Corn Chowder (GF, DF, Vegan)
Corn is abundant in the Summer, continuing through September, & while simply grilling corn will always be a beautiful way to prepare it, sometimes you are in the mood for something new! Below is a recipe for a simple vegan corn chowder…
Serving size: 3-4
Ingredients:
-2-4 tbsp healthy fat (cold-pressed extra virgin olive oil, avocado oil, etc.)
-2 cloves garlic, minced
-1/2 yellow onion, chopped
-4 small potatoes, quartered (I use what I have on hand, but would choose new potatoes or small red potatoes. If you have russet potatoes on hand, use 1)
-3 ears of corn, kernels only
-2 cups vegetable broth (I prefer homemade, but if not, choose organic)
-2 cups unsweetened plant based milk (I prefer homemade, but if not, choose a brand without added gums that uses minimal ingredients, i.e., nuts & water)
-Salt & pepper to taste
-1-2 tbsp nutritional yeast
Optional Ingredients:
-Red pepper flakes, to taste
-1 tsp Smoked Paprika
-Sliced radishes
-Avocado
-Green onions, chopped
-Sprouts
-Lime wedges
Directions:
-Bring a soup pot or large sauce pan up to medium heat.
-Add healthy fat, onion, garlic, (red pepper flakes & paprika if desired), & sauté until onions are translucent or slightly browned (depending on your taste), 3-6 minutes.
-Add in the quartered potatoes, a pinch of salt, & cover with the lid to steam for 5 minutes.
-Reserve 1/2 cup of corn kernels & set aside. Add the remaining corn kernels to the pot & stir.
-Add vegetable broth & plant based milk, cover, & bring to a boil.
-Bring heat down to low and simmer until potatoes become soft, 5 minutes or so, until your fork pierces them smoothly.
-Add approximately 3/4 of the soup to the blender, add in the nutritional yeast, and blend until smooth.
-Poor the blended soup back into the soup pot, stir together, & bring back to a low simmer.
-Season with salt & pepper to taste.
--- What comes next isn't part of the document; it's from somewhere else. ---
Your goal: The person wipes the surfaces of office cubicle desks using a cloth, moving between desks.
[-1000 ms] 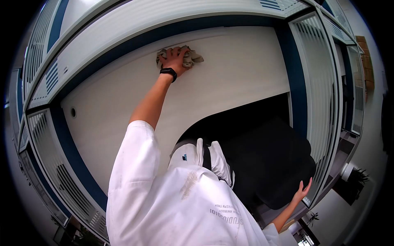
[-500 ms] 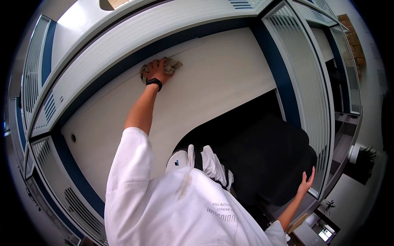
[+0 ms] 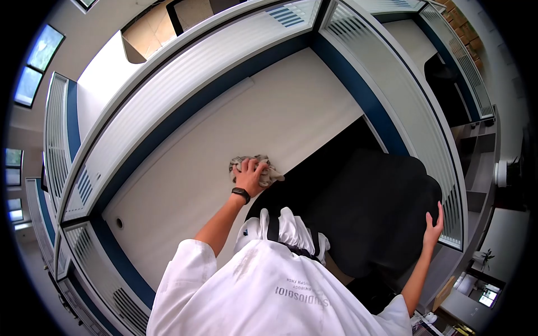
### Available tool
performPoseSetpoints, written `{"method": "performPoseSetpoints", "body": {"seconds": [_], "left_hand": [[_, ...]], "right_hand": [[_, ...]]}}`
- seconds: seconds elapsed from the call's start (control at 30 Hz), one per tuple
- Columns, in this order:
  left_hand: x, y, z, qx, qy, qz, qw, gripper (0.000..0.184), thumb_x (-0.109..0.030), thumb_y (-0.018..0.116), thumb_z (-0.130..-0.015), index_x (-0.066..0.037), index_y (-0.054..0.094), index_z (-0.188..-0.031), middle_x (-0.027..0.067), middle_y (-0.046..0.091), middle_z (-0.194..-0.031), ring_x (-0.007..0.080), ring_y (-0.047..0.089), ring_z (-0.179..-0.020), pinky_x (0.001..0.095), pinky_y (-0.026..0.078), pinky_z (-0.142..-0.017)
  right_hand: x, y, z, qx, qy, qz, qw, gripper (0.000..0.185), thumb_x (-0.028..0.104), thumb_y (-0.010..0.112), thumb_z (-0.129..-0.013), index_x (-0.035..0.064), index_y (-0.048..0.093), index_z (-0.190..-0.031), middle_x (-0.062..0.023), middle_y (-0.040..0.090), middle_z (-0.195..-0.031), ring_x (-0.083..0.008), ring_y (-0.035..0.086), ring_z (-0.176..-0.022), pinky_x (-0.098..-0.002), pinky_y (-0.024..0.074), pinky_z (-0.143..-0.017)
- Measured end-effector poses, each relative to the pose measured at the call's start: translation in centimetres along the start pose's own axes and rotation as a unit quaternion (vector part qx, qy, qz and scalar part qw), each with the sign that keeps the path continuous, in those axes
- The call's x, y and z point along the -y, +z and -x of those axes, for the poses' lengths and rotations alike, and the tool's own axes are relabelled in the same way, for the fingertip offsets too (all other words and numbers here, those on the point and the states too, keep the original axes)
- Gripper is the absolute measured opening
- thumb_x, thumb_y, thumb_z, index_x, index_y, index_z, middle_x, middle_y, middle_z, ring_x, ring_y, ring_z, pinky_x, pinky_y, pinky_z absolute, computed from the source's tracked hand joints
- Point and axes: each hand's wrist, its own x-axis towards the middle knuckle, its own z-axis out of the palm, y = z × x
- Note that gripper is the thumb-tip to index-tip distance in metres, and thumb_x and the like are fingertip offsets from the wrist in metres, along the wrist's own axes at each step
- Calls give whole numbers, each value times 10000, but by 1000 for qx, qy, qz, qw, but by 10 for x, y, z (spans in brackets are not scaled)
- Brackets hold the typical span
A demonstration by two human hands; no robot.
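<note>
My left hand (image 3: 250,178), with a black band on its wrist, presses a crumpled grey-beige cloth (image 3: 272,175) onto the white desktop (image 3: 185,162), close to the desk's curved front edge. Its fingers are bent over the cloth. At the right, my right hand (image 3: 433,225) holds nothing visible. Its fingers are apart, beside the outer edge of a black chair (image 3: 386,207); whether it touches the chair I cannot tell.
Frosted, striped partitions (image 3: 190,73) with blue lower strips (image 3: 358,92) enclose the desk at its back and sides. A round cable hole (image 3: 119,223) is at the desk's left. Grey shelves (image 3: 479,168) and a potted plant (image 3: 486,257) stand beyond the right partition.
My left hand and the cloth have moved from near the desk's back edge to its front edge. My right hand stays open beside the chair. The view has turned and shifted.
</note>
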Motion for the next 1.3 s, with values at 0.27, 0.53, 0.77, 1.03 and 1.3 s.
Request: {"method": "performPoseSetpoints", "body": {"seconds": [0.27, 0.53, 0.77, 1.03, 1.3], "left_hand": [[-16, 18, 12, -24, 43, 11, 999, 660, -391, 793, -605, -288, 490, -1182, 34, 424, -1233, 291, 340, -1222, 639, 250, -922], [11, -2, -77, -68, -120, -1, 991, 650, -328, 787, -642, -293, 475, -1211, 34, 416, -1271, 302, 325, -1240, 656, 263, -920], [70, -36, -177, -70, -247, -7, 966, 697, -472, 747, -682, -299, 417, -1272, 62, 346, -1325, 312, 275, -1270, 657, 217, -948], [82, -31, -189, -69, -230, -58, 969, 736, -492, 741, -677, -299, 390, -1295, 61, 340, -1340, 316, 279, -1265, 631, 218, -962], [46, -22, -154, -44, -92, -13, 995, 666, -413, 786, -633, -275, 482, -1209, 60, 395, -1285, 306, 297, -1257, 630, 224, -966]], "right_hand": [[-5, -1, 1, 0, 5, -10, 1000, 490, 69, 585, -854, 9, 455, -1322, -126, 457, -1372, -248, 382, -1301, -338, 257, -1084], [6, -2, 7, -1, 22, -7, 1000, 497, 76, 588, -854, -2, 448, -1325, -128, 462, -1367, -246, 389, -1295, -339, 261, -1082], [31, -1, 9, -14, 49, 7, 999, 494, 104, 603, -849, 3, 468, -1314, -129, 475, -1354, -244, 411, -1273, -333, 278, -1067], [28, 1, 6, -14, 59, 4, 998, 494, 111, 614, -841, 16, 482, -1307, -128, 491, -1339, -246, 421, -1266, -335, 276, -1068], [47, 4, 6, -28, 76, -21, 997, 489, 90, 617, -824, 19, 494, -1292, -120, 507, -1327, -236, 432, -1265, -328, 284, -1066]]}}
Add in squeezes of lime juice if desired.
-Let cook, thickening, for 8-10 minutes.
-Serve in bowls with optional garnishes like the remaining corn kernels, colorful sliced radishes, avocado, chopped green onions, sprouts, or lime wedges on the side. A bit of cracked black pepper along with a few extra red pepper flakes also look nice on top. Feel free to drizzle a bit of extra olive oil on top with an added sprinkling of paprika for a picture perfect finish.
Eat up & let me know how you like it!